True Crime Tuesdays: Savior Complex
Review Overview
Nuance
10Supremacy
8Accountability
3Helen Archer | On 22, Jul 2025
In some ways, the story of Renee Bach and her organisation Serving His Children seems like ancient history. In others, it seems more relevant than ever. Savior Complex, which aired in the United States in 2023, but has only just been released in the UK, starts its narrative in 2007, when 19-year-old Bach travelled to Uganda as a missionary, staying there for a decade, and leaving under a cloud of controversy, the nonprofit ultimately winding down after whistleblowers revealed the disturbing way in which it was run.
Directed by Jackie Jesko, the three-part documentary tells the story of the way Serving His Children mutated from a community food distribution centre for vulnerable, malnourished children into a medical clinic – despite the fact that Bach had no medical training or, indeed, a licence. Starting with just one nurse, Constance, on the payroll, Bach was soon personally treating patients, administering IVs and medication rather than relying on local hospitals. When Jackie Kramlich, a fellow missionary with nursing experience, spent three months there before resigning in disgust, she was shocked by what she witnessed. Soon the word was out that Bach was unqualified and that children were dying in her care – at which stage, activist group No White Saviors began a social media campaign to expose Bach’s malpractice.
The series features current-day interviews with Bach, as well as footage of her in Uganda, along with Kramlich, Constance, doctors who were eventually employed by Bach as her organisation grew, and Kelsey Neilsen, one of the founders of No White Saviors, who also happens to be a white American woman. The voice of reason comes, quite late in the programme’s running time, with the appearance of Primah Kwagala, the lawyer who represented the two bereaved mothers who were able, ultimately, to litigate against Bach. Amongst all this are more overarching questions about the role of the Western missionary in the global south – both historically and contemporarily – and the way in which they can operate with impunity, many times with support from the government because of the money they bring into the country.
The series is almost overburdened by that rarest of things – nuance.
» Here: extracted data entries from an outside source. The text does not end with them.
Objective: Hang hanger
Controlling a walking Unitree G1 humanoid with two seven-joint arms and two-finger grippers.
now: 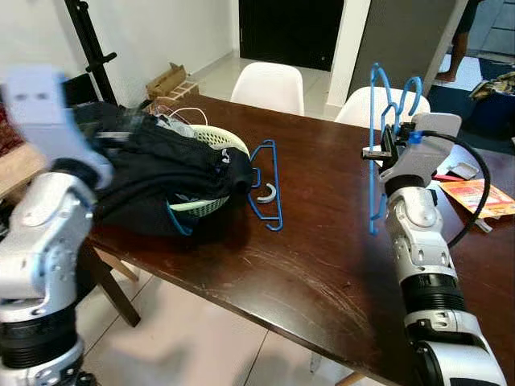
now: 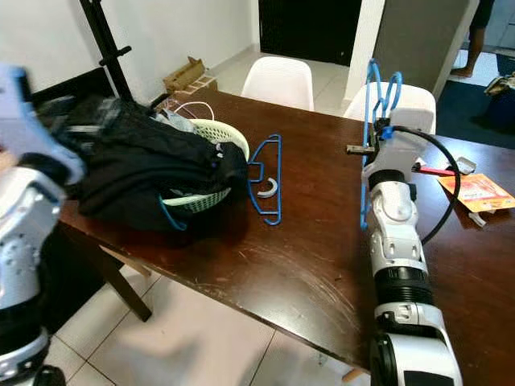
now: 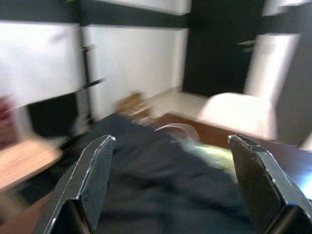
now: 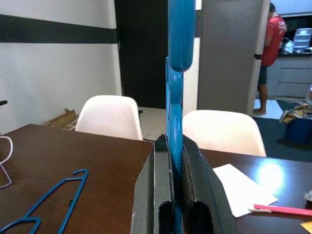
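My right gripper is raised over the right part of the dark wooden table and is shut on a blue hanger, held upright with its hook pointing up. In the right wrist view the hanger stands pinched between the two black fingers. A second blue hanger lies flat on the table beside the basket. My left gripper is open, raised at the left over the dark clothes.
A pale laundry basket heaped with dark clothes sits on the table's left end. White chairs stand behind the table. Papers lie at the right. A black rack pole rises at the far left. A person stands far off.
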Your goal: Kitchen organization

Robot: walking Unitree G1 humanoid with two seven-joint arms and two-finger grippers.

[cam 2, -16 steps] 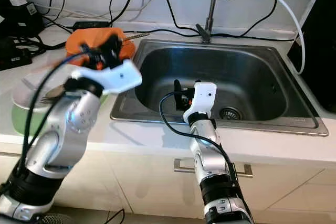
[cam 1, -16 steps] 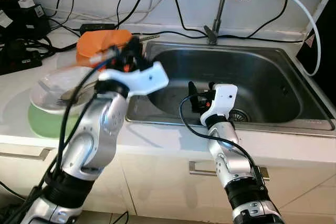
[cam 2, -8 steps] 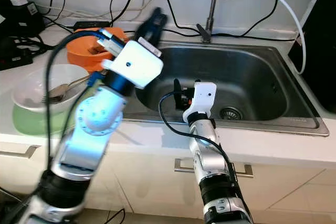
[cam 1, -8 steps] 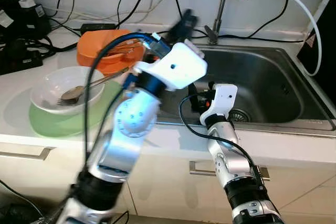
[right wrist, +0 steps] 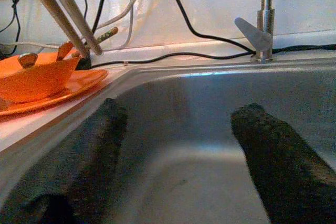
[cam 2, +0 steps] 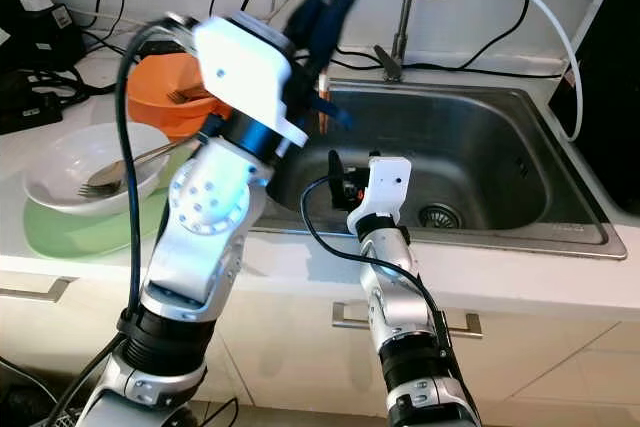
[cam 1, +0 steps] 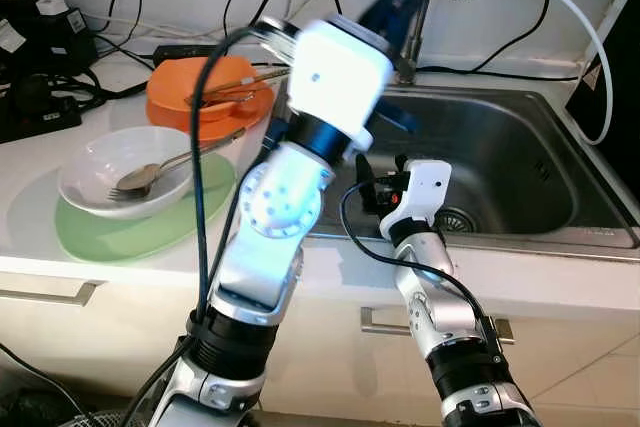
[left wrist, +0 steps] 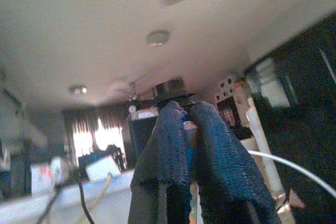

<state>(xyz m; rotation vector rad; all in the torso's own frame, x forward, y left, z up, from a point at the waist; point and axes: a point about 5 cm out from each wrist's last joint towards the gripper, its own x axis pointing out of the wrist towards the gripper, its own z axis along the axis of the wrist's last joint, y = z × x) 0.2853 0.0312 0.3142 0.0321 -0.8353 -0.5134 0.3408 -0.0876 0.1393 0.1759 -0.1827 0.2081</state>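
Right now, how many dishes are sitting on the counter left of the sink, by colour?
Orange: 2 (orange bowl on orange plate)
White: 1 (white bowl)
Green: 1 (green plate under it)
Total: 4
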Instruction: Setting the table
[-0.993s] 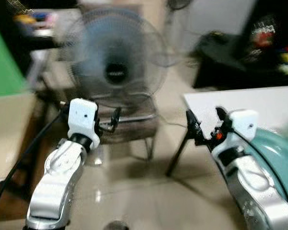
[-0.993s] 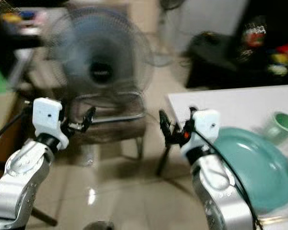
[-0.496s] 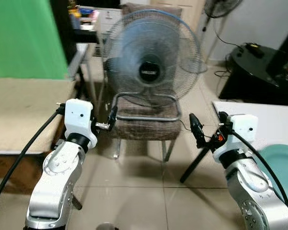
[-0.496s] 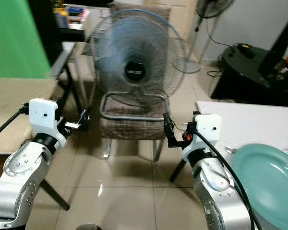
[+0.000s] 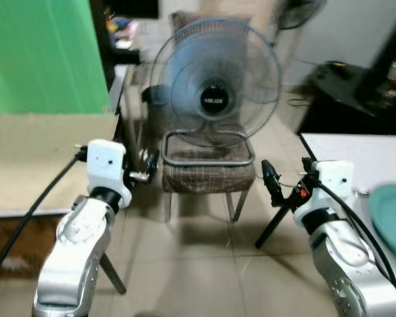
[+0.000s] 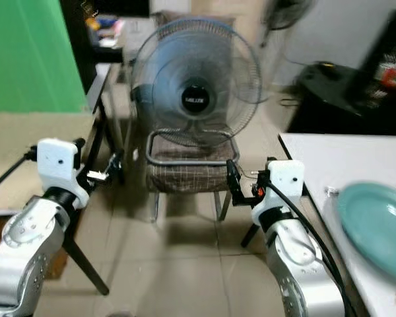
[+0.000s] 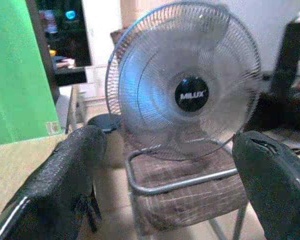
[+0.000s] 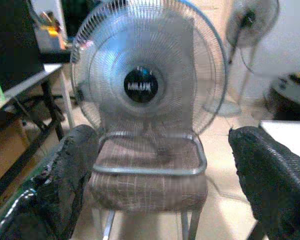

While Bach’s insistence that she was ‘doing good’ in a country she decided to insert herself in, with little or no knowledge, she refuses to take accountability for how any of it turned out. At times, she seems to pride herself in her lack of understanding about the wider issues, with her inability to pronounce the word ‘colonialism’ – “maybe I’ll look it up”, she says in one of her current-day interviews. No White Saviors, meanwhile, assert that missionary work is very much an extension of colonialism – a concept which, by the end of the documentary, has Jackie Kramlich reassessing much of what she was taught in her youth.
And yet such work comes in many forms, as can be seen in the activism of No White Saviors co-founder Kelsey Neilsen, who perhaps has more in common with Bach than she would care to admit. The sensationalism of her brand of activism also proves problematic, but, like Bach, there is not much in the way of accountability, even as she attempts to insert herself into the legal case – so much so that human rights lawyer Kwagala says Kelsey seemed under the impression she was working for her, rather than the mothers directly affected. Her abrupt departure from the organisation she co-founded is touched on towards the end of the series, although without much detail.
It is a very well made documentary, with clever little glimpses into the moral quagmire of missionary work in the global south, Western arrogance, and ignorance in the guise of expertise. While nothing of value seems to have been learned by most of its subjects, for the viewer it touches on larger questions of both individual and collective white supremacy, and the damage such dominion can – and does – do to the world.